Mais comment la Russie, au développement attardé, la dernière de toutes les nations européennes, établie sur de médiocres bases économiques, eût-elle pu élaborer un " souple esprit conservateur " dans les formes sociales — sans doute spécialement pour les besoins des professeurs libéraux et de leur ombre de gauche, les socialistes réformistes ? La Russie était restée trop longtemps en retard, et, lorsque l’impérialisme mondial la saisit dans son étau, elle se trouva forcée de vivre son histoire politique avec de considérables abréviations. Si Nicolas avait fait bon accueil au libéralisme et remplacé Stürmer par Milioukov, la marche des événements eût été un peu différente, mais elle eût été la même au fond. Car c’est le chemin que suivit Louis XVI, à la deuxième étape de la Révolution, en appelant la Gironde au pouvoir, ce qui ne sauva de la guillotine ni lui-même, ni ensuite les Girondins.
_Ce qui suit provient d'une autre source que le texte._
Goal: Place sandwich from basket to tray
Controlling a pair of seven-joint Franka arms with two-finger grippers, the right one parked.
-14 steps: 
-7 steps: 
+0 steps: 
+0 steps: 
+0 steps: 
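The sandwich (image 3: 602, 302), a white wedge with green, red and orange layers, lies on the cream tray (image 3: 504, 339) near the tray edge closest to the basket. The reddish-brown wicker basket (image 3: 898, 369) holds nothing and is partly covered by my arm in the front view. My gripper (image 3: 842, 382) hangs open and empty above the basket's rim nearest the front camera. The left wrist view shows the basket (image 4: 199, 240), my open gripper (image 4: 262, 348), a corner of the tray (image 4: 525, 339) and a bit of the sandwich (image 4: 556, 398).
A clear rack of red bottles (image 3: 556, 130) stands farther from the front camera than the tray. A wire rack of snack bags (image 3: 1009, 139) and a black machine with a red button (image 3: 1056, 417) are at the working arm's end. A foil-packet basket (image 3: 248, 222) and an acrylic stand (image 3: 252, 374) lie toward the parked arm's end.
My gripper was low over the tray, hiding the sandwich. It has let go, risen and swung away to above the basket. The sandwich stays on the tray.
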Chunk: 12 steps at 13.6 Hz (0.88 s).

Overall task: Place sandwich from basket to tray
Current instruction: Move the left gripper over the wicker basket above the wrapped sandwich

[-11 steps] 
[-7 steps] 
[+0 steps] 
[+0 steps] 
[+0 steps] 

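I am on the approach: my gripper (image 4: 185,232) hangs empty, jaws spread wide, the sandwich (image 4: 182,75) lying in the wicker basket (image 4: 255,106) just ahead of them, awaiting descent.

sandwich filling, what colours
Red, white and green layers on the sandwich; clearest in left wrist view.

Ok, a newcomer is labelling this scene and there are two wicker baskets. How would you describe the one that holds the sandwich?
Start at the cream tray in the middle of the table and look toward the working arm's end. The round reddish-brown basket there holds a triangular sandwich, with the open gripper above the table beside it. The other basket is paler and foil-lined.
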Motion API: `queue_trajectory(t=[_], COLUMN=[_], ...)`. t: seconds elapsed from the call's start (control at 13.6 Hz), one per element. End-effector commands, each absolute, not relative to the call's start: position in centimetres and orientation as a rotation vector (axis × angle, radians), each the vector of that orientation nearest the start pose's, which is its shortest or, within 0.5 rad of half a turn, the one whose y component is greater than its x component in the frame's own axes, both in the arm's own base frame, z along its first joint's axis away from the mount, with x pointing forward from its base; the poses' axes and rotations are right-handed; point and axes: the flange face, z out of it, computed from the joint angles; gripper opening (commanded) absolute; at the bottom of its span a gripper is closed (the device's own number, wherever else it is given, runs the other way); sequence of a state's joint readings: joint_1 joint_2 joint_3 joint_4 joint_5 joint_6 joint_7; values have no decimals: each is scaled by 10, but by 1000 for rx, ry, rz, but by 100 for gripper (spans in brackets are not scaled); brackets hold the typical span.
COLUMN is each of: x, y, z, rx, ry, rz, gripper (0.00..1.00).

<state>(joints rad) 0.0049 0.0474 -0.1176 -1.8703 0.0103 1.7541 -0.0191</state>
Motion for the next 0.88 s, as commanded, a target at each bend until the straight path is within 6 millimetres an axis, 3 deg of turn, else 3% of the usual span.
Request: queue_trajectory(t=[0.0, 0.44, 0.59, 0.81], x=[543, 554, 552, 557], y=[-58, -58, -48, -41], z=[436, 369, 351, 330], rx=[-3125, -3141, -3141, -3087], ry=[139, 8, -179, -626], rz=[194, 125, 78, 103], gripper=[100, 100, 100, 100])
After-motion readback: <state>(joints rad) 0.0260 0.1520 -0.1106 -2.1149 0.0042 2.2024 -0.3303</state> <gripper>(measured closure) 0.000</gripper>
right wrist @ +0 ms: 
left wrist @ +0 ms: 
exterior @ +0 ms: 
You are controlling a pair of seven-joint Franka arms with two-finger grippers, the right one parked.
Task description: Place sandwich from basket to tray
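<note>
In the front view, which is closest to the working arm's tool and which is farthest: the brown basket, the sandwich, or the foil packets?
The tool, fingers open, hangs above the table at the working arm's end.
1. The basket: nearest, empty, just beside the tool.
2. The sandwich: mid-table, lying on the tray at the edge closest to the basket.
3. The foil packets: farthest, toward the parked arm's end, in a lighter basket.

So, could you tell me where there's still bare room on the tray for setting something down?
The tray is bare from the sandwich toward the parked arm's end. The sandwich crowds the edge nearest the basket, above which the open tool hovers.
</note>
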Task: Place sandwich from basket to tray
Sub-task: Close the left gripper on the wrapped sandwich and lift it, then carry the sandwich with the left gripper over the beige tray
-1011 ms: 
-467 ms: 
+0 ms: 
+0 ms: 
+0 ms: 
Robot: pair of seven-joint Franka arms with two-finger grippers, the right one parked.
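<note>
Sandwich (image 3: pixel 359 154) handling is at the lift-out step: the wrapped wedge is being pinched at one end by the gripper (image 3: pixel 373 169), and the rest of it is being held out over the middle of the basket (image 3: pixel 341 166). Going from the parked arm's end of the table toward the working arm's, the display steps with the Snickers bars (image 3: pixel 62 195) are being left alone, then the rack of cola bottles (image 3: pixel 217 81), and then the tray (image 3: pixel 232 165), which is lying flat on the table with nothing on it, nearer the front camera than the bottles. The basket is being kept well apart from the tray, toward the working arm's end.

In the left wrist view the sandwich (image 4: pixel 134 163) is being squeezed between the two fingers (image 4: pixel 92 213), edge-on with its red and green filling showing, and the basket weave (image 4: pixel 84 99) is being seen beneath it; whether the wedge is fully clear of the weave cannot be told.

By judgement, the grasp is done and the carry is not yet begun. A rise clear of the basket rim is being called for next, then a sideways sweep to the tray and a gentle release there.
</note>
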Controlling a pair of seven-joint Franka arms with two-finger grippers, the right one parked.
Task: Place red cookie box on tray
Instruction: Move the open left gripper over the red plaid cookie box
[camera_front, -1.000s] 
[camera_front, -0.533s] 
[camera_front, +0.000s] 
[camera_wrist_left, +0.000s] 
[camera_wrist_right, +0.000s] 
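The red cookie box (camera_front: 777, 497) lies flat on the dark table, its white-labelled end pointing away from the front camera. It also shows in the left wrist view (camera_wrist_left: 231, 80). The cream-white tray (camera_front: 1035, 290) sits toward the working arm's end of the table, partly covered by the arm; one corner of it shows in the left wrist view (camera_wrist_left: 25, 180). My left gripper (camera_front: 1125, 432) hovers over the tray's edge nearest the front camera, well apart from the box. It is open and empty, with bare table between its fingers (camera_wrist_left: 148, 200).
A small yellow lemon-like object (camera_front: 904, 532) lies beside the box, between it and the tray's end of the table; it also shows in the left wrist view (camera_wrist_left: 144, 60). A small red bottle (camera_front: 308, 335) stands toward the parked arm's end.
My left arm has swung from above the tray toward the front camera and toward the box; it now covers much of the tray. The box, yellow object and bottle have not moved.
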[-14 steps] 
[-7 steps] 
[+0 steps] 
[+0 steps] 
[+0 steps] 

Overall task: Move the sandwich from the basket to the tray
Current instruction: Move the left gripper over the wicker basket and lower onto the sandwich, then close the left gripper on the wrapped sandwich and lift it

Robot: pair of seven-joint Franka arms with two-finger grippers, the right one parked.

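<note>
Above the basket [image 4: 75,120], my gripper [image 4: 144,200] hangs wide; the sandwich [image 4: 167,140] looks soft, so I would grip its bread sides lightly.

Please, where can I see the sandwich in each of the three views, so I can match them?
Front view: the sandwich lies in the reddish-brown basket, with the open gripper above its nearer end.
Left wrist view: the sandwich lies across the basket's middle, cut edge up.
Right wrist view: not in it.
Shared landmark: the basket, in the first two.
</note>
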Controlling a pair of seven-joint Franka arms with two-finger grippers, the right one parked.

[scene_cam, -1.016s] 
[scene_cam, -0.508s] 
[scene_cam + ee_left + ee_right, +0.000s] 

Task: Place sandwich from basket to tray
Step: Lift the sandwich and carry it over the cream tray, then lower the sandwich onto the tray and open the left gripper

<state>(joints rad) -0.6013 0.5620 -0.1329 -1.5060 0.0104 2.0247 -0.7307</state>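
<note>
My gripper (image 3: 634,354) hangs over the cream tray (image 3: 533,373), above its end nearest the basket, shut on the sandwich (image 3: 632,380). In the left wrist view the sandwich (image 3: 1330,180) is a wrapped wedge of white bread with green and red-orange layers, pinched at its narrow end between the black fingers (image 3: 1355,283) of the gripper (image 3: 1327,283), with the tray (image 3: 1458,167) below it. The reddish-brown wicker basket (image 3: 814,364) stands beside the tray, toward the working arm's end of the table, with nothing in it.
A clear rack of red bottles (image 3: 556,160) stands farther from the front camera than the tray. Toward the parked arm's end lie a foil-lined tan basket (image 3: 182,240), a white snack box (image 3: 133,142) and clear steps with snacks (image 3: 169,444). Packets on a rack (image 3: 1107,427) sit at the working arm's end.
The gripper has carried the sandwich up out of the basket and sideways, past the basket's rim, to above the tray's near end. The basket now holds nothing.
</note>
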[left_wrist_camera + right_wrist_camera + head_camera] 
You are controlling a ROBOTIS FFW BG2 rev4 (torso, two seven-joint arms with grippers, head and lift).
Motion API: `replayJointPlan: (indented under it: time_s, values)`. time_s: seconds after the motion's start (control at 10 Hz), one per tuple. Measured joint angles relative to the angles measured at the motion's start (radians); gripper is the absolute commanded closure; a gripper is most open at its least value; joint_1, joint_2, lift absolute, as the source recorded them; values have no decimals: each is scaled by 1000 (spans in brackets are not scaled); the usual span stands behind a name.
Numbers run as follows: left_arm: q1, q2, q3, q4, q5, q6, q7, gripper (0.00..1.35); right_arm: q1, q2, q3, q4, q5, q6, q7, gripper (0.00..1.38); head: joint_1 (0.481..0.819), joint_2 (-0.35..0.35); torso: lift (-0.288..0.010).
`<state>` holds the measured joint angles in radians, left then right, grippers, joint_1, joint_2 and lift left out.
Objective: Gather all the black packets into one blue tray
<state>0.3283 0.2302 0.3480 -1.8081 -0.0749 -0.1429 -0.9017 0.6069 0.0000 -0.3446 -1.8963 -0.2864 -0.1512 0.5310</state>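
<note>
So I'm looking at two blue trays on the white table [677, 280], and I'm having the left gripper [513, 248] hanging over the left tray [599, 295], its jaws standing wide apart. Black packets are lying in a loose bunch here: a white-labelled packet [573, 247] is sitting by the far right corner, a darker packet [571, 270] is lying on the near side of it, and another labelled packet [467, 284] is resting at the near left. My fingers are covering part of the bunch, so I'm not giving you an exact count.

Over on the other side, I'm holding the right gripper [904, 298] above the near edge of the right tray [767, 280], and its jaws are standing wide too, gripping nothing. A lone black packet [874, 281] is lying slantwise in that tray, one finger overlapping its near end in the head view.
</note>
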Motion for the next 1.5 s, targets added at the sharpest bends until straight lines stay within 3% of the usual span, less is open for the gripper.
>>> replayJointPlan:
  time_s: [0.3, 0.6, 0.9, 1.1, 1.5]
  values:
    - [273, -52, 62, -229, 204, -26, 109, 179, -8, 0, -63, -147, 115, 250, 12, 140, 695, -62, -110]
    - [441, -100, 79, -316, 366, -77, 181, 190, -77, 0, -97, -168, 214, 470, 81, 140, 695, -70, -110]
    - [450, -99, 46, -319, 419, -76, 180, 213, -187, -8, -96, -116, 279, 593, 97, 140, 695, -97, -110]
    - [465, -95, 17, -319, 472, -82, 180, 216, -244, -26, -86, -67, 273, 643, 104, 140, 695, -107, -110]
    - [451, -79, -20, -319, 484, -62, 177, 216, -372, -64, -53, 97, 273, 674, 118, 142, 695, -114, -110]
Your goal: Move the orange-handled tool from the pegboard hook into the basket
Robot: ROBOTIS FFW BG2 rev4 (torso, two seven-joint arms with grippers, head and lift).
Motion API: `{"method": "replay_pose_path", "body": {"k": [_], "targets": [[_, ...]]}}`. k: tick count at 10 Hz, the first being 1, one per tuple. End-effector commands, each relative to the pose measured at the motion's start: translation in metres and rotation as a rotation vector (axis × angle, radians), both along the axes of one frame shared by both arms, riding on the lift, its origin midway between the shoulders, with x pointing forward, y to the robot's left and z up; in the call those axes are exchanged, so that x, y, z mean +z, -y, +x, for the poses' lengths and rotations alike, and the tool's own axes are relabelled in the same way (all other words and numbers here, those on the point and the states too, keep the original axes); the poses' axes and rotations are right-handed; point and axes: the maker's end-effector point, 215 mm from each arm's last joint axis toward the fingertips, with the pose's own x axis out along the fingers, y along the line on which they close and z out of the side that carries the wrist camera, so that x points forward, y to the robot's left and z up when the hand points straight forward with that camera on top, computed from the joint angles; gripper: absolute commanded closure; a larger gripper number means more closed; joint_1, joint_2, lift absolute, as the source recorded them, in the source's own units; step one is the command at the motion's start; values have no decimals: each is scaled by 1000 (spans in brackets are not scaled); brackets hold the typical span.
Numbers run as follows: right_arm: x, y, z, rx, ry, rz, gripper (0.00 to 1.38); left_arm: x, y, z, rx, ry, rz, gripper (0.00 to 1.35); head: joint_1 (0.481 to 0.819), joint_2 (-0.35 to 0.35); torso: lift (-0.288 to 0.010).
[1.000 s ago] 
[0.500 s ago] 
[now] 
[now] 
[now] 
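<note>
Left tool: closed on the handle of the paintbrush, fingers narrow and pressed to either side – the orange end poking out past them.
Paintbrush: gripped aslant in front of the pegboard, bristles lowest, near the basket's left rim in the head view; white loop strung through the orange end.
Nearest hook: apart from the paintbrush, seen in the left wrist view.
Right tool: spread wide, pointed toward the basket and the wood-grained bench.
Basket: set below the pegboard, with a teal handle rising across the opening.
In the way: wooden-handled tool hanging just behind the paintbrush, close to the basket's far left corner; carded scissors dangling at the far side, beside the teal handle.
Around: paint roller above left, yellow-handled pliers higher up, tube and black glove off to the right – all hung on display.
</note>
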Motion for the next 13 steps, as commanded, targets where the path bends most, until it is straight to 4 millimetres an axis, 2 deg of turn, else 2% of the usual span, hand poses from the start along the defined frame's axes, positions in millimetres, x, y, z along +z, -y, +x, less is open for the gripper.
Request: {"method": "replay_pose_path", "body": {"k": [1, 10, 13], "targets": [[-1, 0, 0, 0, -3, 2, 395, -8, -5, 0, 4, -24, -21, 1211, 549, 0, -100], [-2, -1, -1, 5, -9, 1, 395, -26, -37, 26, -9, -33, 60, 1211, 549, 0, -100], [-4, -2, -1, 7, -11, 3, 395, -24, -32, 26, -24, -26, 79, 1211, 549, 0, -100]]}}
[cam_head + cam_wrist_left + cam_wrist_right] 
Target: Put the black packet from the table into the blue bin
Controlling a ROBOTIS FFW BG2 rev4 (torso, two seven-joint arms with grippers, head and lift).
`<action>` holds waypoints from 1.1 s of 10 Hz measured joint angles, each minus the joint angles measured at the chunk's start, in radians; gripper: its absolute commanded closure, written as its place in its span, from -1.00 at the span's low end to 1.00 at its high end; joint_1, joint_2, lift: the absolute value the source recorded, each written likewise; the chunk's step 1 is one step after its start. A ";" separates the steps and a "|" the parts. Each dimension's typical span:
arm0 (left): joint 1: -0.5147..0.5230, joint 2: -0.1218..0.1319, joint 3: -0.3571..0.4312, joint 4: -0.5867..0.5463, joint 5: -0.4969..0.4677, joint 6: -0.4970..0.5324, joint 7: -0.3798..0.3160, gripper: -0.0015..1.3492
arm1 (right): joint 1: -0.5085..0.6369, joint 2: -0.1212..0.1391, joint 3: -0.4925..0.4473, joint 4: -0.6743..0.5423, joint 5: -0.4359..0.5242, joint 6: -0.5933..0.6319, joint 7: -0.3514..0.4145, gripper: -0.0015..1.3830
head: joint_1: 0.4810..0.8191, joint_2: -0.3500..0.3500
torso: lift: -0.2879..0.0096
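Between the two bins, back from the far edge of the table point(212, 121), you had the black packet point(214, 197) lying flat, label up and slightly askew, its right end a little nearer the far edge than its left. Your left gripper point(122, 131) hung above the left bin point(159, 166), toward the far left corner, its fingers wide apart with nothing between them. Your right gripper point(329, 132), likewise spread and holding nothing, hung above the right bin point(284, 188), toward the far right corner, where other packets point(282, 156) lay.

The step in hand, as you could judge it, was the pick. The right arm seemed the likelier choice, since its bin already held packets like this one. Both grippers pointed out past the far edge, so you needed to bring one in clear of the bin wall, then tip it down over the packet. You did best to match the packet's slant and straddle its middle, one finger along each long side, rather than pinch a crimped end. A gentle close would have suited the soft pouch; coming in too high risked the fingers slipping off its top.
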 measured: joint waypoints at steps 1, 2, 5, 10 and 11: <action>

Les antagonismes sociaux accumulés devaient exploser, et, après explosion, faire place nette. Devant la poussée des masses qui manifestaient enfin, ouvertement, leurs malaises, calamités, vexations, passions, espoirs, illusions et revendications, les combinaisons superficielles de la monarchie avec le libéralisme n’avaient qu’un intérêt épisodique et ne pouvaient guère influer que sur l’ordre de succession des événements, peut-être aussi sur le nombre des actes joués ; mais nullement sur le développement général du drame, et encore moins sur son terrible dénouement.